- EXERCISE DIRECTIONS -
Only the lines below, from the one with "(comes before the" through the one with "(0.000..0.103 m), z", are to be written out, exactly.

- GIVEN DATA -

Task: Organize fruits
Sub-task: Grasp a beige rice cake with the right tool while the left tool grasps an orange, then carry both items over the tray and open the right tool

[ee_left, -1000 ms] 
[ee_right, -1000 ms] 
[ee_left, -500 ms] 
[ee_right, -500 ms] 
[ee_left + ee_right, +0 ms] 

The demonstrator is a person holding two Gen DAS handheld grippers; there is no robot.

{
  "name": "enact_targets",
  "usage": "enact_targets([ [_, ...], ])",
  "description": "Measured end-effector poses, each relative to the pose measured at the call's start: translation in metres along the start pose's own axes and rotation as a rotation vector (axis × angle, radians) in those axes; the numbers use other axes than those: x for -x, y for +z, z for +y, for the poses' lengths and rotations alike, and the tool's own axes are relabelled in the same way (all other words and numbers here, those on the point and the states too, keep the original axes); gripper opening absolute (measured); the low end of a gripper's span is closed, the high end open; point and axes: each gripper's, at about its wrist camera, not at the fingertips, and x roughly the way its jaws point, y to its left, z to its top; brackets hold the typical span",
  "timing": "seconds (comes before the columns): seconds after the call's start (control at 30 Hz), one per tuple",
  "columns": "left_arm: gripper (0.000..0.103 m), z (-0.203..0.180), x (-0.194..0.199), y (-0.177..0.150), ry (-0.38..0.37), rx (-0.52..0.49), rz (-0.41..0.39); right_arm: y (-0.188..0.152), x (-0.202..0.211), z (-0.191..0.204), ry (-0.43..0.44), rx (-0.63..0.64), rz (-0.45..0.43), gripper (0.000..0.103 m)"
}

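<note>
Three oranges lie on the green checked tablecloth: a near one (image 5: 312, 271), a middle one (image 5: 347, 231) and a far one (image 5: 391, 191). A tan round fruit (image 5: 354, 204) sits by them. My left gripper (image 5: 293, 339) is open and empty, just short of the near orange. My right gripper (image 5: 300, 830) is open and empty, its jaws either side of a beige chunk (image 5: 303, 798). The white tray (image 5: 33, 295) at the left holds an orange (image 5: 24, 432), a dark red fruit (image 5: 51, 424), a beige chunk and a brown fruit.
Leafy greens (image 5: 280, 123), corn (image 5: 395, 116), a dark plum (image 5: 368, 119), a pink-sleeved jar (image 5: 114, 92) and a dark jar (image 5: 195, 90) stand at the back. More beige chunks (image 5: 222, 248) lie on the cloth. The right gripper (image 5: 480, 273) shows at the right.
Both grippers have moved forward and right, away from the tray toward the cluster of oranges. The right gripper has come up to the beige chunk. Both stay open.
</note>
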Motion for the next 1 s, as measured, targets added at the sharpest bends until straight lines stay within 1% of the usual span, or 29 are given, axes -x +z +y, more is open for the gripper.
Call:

- ANSWER SECTION -
  "timing": "seconds (comes before the columns): seconds after the call's start (control at 30 Hz), one per tuple",
  "columns": "left_arm: gripper (0.000..0.103 m), z (-0.203..0.180), x (-0.194..0.199), y (-0.177..0.150), ry (-0.38..0.37), rx (-0.52..0.49), rz (-0.41..0.39); right_arm: y (-0.188..0.152), x (-0.202..0.211), z (-0.191..0.204), ry (-0.43..0.44), rx (-0.63..0.64), rz (-0.45..0.43), gripper (0.000..0.103 m)"

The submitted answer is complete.